Distributional reinforcement learning (DRL) has achieved empirical success in various domains. One of the core tasks in the field of DRL is distributional policy evaluation, which involves estimating the return distribution $\eta^\pi$ for a given policy $\pi$. The distributional temporal difference (TD) algorithm has been accordingly proposed, which is an extension of the temporal difference algorithm in the classic RL literature. In the tabular case, \citet{rowland2018analysis} and \citet{rowland2023analysis} proved the asymptotic convergence of two instances of distributional TD, namely categorical temporal difference algorithm (CTD) and quantile temporal difference algorithm (QTD), respectively. In this paper, we go a step further and analyze the finite-sample performance of distributional TD. To facilitate theoretical analysis, we propose a non-parametric distributional TD algorithm (NTD). For a $\gamma$-discounted infinite-horizon tabular Markov decision process, we show that for NTD we need $\tilde{O}\left(\frac{1}{\varepsilon^{2p}(1-\gamma)^{2p+1}}\right)$ iterations to achieve an $\varepsilon$-optimal estimator with high probability, when the estimation error is measured by the $p$-Wasserstein distance. This sample complexity bound is minimax optimal (up to logarithmic factors) in the case of the $1$-Wasserstein distance. To achieve this, we establish a novel Freedman's inequality in Hilbert spaces, which would be of independent interest. In addition, we revisit CTD, showing that the same non-asymptotic convergence bounds hold for CTD in the case of the $p$-Wasserstein distance.

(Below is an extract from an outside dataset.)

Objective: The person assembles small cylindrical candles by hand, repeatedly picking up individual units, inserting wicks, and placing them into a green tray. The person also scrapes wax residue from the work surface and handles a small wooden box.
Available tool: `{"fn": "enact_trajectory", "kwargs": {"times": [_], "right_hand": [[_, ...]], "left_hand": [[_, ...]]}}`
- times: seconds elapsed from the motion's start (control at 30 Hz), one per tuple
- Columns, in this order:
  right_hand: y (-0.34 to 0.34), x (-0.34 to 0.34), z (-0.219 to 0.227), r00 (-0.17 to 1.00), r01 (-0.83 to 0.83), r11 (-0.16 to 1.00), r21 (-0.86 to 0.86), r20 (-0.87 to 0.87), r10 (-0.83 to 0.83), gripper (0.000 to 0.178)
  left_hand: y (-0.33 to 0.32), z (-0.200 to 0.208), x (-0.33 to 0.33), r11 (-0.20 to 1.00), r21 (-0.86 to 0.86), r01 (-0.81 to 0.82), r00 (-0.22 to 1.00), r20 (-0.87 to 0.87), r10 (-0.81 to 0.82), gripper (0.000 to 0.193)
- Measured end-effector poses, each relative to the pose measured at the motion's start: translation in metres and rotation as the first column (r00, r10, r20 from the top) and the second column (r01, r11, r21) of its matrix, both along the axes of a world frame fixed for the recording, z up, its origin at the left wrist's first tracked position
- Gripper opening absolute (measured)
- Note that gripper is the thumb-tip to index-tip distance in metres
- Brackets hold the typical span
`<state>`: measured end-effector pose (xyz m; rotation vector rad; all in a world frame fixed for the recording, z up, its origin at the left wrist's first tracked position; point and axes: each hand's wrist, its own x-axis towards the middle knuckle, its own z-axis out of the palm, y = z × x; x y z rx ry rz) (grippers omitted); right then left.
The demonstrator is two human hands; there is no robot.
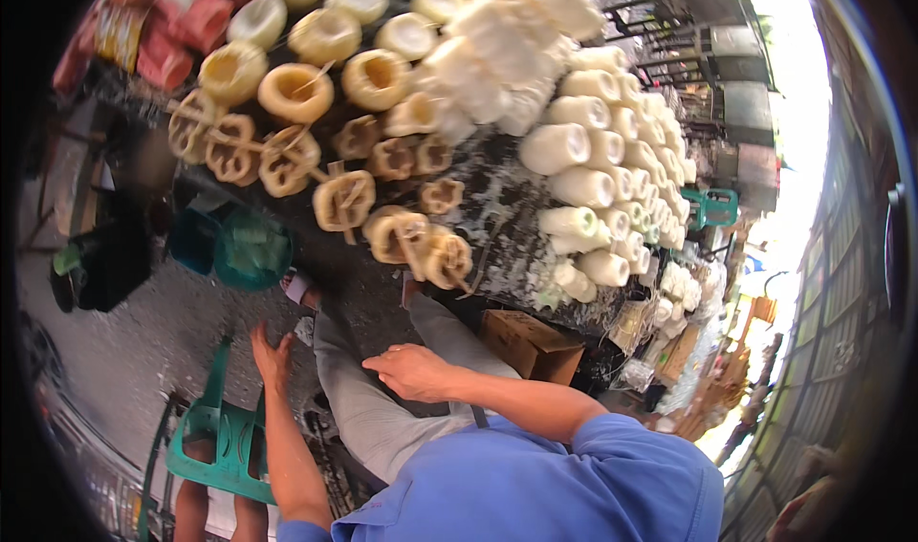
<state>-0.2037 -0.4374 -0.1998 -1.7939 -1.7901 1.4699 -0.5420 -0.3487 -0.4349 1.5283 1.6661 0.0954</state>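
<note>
My left hand (273,353) is raised beside my left knee, fingers apart, and nothing shows in it. In front of my grey trousers, my right hand (409,371) is closed with its fingers curled; whatever it may hold is hidden. Neither hand touches the pieces on the dark table (502,193). Along the near edge lie tan, lobed hollow pieces (344,201) with thin sticks across their openings. Behind them stand round, cream hollow pieces (295,94), some with a stick in them. White cylinders (580,187) are piled at the right, and pale flat slabs (497,50) are stacked at the back.
A green plastic chair (225,444) is at my lower left, with a person's bare legs (251,518) near it. Teal buckets (252,248) stand on the floor by the table. Below the table edge sits an open cardboard box (533,343). Red bundles (196,26) lie far left.
</note>
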Motion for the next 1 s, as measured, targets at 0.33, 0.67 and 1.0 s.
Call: {"fn": "enact_trajectory", "kwargs": {"times": [0.33,0.67,1.0], "right_hand": [[-0.051,0.301,0.157,0.424,0.305,0.827,0.473,0.710,-0.562,0.060],[-0.084,0.367,0.089,0.560,0.038,0.855,0.517,0.697,-0.447,0.041],[-0.100,0.362,0.110,0.770,0.054,0.835,0.547,0.510,-0.384,0.025]], "left_hand": [[-0.102,0.270,0.286,0.916,0.076,0.394,0.802,0.458,-0.383,0.052],[-0.042,0.262,0.536,0.466,0.668,0.580,0.602,0.033,-0.797,0.098],[-0.039,0.227,0.536,0.797,0.519,0.309,0.672,0.473,-0.569,0.069]]}}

翻译：分布强化学习（DRL）已在多个领域取得了实证成功。该领域的核心任务之一是分布策略评估，即估计给定策略 $\pi$ 下的回报分布 $\eta^\pi$。为此，分布时序差分（TD）算法应运而生，它是经典强化学习文献中时序差分算法的扩展。在表格情形下，\citet{rowland2018analysis} 和 \citet{rowland2023analysis} 分别证明了分布TD的两种实例——分类时序差分算法（CTD）和分位数时序差分算法（QTD）的渐近收敛性。本文进一步分析分布TD的有限样本性能。为便于理论分析，我们提出了一种非参数分布TD算法（NTD）。对于 $\gamma$ 折扣无限水平表格马尔可夫决策过程，我们证明，当使用 $p$-Wasserstein距离衡量估计误差时，NTD需要 $\tilde{O}\left(\frac{1}{\varepsilon^{2p}(1-\gamma)^{2p+1}}\right)$ 次迭代，才能以高概率获得 $\varepsilon$-最优估计量。在 $1$-Wasserstein距离情形下，该样本复杂度界是极小极大最优的（对数因子除外）。为实现这一结果，我们在希尔伯特空间中建立了新的Freedman不等式，该结果可能具有独立的研究价值。此外，我们重新审视CTD，证明在 $p$-Wasserstein距离情形下，CTD同样满足相同的非渐近收敛界。